Век халтуры. Что тут поделаешь… Хотя я посоветовала бы вам переиздать книгу уже с культурной редактурой.

– Видимо, да, хорошо бы…

…Есть такой штамп, общее место, но мне кажется, верное порой – мол, талантливый человек талантлив во всем. Как Равикович: взял и написал, хотя раньше этим не занимался, опыта никакого. И пишет ведь как отлично! Отдаленно – по плоти письма, по фактурам и правде жизни безо всякого там ханжества, напоминает великий роман Александра Чудакова «Ложится мгла на старые ступени», где эпоха проступает так явственно, что просто оторопь берет. И в книге Равиковича это есть – непридуманная правда нашей жестокой жизни, к которой он относится с пониманием, даже в своем роде легко…


Два характера

PARA2.jpg

…У меня такой, может, слегка фамильярный вопрос, но связанный с написанным в книге: у вас с Равиковичем было 22 года разницы, то есть вы уже следующее за ним поколение. Вы влюбились, может, еще и потому, что вам было интересно? За ним же стоял огромный жизненный опыт, пережитое?  

- Ну конечно интересно. Но сначала я увидела его в спектаклях и влюбилась просто как в артиста, потом – в то, что он играет, в его роли как бы… Ну а потом встретила его как-то в театральном коридоре, мы поговорили о чем-то, и я уже посмотрела на него как на мужчину. Началось общение – у нас вообще все было постепенно, как-то так очень логично… Когда начали разговаривать, выяснилось, что помимо сцены, где он блистал, с ним и без сцены было интересно.

Чувствуется, что он был умным человеком – и по прозе чувствуется, да и по взгляду, такому прицельному, цепкому, а не пустому, как порой у артистов вне сцены.

– Это да. Равик был умным… в отличие от многих артистов. Это вообще большая редкость среди нас. Как правило, актеры – люди самодовольные, самовлюбленные. Считается почему-то, что ум артисту не нужен, хватит и таланта (при условии, что он есть). Что же касается Равика… Послушайте, человеку вообще-то сорок лет было, а это возраст…

…Зрелости?

– И расцвета. Мужского и интеллектуального.

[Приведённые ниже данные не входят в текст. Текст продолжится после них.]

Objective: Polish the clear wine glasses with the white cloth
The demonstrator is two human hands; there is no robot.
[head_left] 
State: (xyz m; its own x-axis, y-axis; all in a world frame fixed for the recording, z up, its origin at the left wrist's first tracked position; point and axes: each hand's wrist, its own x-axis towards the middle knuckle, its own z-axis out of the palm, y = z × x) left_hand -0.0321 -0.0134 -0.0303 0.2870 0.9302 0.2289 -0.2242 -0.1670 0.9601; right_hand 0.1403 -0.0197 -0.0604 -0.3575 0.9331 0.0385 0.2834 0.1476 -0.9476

Но вы-то были чуть ли не ребенком, 18, почти школьница, ветер в голове…

- Ну как ребенок? 18–19 – не ребенок все-таки. Уже кое-что повидала – разнообразных людей, умных в том числе. Чувства от этого не зависят, чувство или есть, или его нет, возраст ни при чем, я влюблялась и в 14, и в 18, и в 60… Что касается Равика – там, понимаете, были сплошь достоинства, так что никакой «прозорливости» и не нужно, чтобы оценить такого человека. Мне не пришлось через себя «переступать», я действительно влюбилась. Наоборот – может, удивительно, что он клюнул, причем не только на юность, мало ли юных, ему тоже стало интересно. Несмотря на разницу в возрасте, нам было очень легко общаться. Даже не знаю, как это все объяснить…  

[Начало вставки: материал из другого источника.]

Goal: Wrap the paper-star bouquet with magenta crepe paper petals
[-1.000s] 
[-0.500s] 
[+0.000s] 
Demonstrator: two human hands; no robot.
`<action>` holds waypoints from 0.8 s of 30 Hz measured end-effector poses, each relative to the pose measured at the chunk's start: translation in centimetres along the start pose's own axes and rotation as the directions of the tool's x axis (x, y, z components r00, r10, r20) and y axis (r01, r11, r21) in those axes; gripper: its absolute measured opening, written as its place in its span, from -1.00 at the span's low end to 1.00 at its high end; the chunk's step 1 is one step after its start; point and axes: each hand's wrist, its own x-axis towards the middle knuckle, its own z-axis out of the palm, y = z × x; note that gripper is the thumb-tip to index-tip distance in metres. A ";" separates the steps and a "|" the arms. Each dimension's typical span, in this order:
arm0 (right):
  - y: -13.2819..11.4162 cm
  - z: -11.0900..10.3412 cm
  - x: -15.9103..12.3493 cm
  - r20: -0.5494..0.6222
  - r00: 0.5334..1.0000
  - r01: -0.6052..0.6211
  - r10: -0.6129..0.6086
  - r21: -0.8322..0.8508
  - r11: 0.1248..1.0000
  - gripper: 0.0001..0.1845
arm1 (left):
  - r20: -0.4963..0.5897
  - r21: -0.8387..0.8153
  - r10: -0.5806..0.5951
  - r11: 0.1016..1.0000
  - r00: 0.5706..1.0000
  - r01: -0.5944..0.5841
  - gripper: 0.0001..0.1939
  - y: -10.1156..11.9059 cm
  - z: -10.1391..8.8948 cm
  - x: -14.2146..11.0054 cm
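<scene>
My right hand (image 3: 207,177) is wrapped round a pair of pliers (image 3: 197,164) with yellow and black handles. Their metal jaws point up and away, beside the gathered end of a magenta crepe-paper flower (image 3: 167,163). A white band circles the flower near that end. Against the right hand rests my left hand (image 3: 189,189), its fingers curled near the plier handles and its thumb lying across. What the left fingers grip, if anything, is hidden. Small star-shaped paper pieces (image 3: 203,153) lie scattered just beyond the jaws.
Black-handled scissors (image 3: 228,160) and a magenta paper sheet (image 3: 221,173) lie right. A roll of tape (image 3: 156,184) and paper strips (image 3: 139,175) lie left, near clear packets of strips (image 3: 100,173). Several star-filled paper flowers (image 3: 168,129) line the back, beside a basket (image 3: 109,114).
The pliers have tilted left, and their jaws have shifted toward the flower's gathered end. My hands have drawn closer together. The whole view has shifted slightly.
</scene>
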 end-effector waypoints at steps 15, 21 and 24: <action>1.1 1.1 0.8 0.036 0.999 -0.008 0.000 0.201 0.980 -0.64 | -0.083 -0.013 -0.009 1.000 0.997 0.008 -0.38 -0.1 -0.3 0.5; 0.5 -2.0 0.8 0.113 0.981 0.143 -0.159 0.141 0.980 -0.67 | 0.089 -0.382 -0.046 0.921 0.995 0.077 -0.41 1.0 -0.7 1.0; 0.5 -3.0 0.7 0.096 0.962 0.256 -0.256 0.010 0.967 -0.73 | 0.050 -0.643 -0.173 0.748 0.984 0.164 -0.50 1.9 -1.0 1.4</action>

Да что тут объяснять, понятно… Чувства есть чувства, хотя его опыт и ваш несравнимы. Тяжелое детство, война, вы-то родились гораздо позже и не испытали таких тягот, жили более-менее благополучно. Ну, насколько это в нашей стране возможно…

- Знаете, кроме войны у меня и моей семьи были свои сложности. Социальное происхождение у нас примерно одинаковое, мы тоже трудно жили, почти как семья Равика. Например, быт – ужасный, тяжелый. И углем топили, и долго в коммуналке жили, папа все своими руками делал, у меня родители вообще-то деревенские. Так что мы и тут понимали друг друга, я не белоручка (смеется).

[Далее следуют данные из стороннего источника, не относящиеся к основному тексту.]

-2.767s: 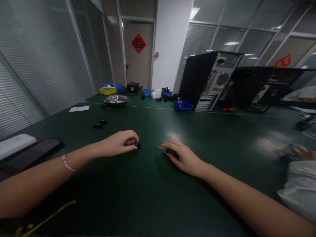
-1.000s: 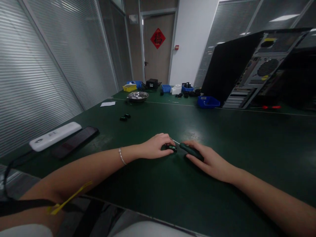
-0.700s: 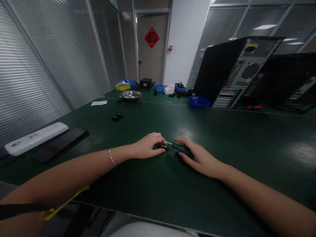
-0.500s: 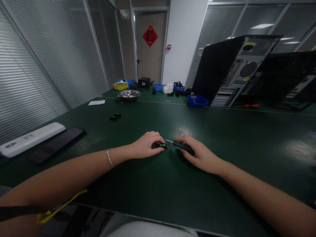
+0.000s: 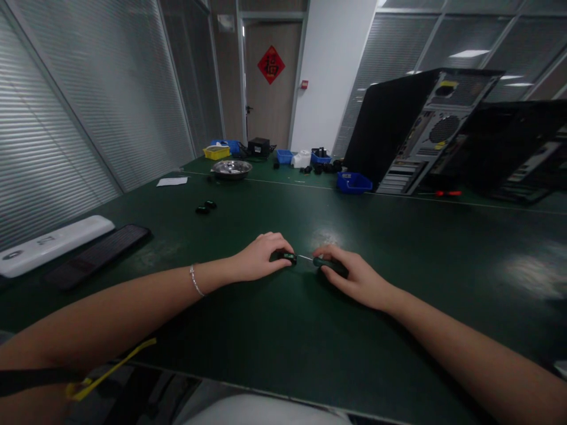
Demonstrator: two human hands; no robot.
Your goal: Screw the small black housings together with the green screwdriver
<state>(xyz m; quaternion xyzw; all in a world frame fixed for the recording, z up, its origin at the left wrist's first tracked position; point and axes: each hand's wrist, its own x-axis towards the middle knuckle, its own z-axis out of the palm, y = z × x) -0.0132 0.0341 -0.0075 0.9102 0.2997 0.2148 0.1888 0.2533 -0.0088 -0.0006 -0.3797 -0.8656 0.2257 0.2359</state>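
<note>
1. Head view, center of the frame: the fingers of my left hand (image 5: 259, 260) are grasping a small black part (image 5: 290, 258), pinched between thumb and fingertips, low over the green tabletop (image 5: 274, 342).
2. Right of center, the fingers of my right hand (image 5: 361, 280) are wrapped around the dark green handle of a screwdriver (image 5: 325, 263). Its thin shaft points left, the tip just beside the small black part; I can't tell whether they touch.
3. Left of center, farther up the frame, two small dark pieces (image 5: 202, 209) lie close together.
4. At the left edge, a long white case (image 5: 57, 243) sits next to a dark flat slab (image 5: 100, 254).
5. Upper middle, I see a metal bowl (image 5: 231, 171), with a sheet of paper (image 5: 172, 182) to its left.
6. Upper right, a black computer tower (image 5: 390, 127) stands behind a blue bin (image 5: 354, 184).
</note>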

Когда вы готовились к роли, советовались с мужем? Дал он вам что-то как более опытный актер?

- Знаете, у меня ведь тоже характер. Не люблю – так же, как и он, кстати, – когда вмешиваются в мою кухню. Сама выращиваю роль, сама и ответственность несу в случае чего. Замечаний не люблю, советов тоже не прошу. Поэтому мы с ним ходили будто по минному полю – когда советует человек со стороны, это одно, могу и выслушать, не проблема. Но когда тебе советует, да и еще и замечания делает тот, кого ты любишь, и ему что-то не нравится, это всегда больно…  Ну а если такое все же происходило, то очень аккуратно. В последнее время мы с Равиком в театре Комедии работали, он 24 года, а я уж и не помню сколько, 33, наверно. Так вот, наш худрук Татьяна Казакова, очень сильный режиссер-постановщик, робела перед Равиком – и хотя ей палец в рот не клади, делать ему замечания она все же побаивалась. И иногда просила меня – вы, мол, Ира, скажите ему то-то и то-то. Других-то она не стесняется, а тут, видимо, его авторитет все же давил. И она через меня действовала. А я ей – ну, Татьяна Сергеевна, ну вы сами скажите, я не могу, мне неловко… Он же – в штыки. И мне приходилось искать подход, издалека как бы. Скажешь ему – мол, ну попробуй здесь так сделать или эдак, а он обижается. Я ему – да это не я, это Казакова просит, а он – почему она сама тогда мне не скажет? Короче говоря, замечания друг другу мы делали очень редко. Похвалы и комплименты  – вот что нам было нужно (смеется).  Но когда я слышала: «Это ей Равикович роль сделал!» – гордилась. Значит, хорошо сделано.


Повидал жизнь

Мне кажется, у него талант был природный – он как-то сразу, такое у меня сложилось впечатление, входил в образ. Или это не так?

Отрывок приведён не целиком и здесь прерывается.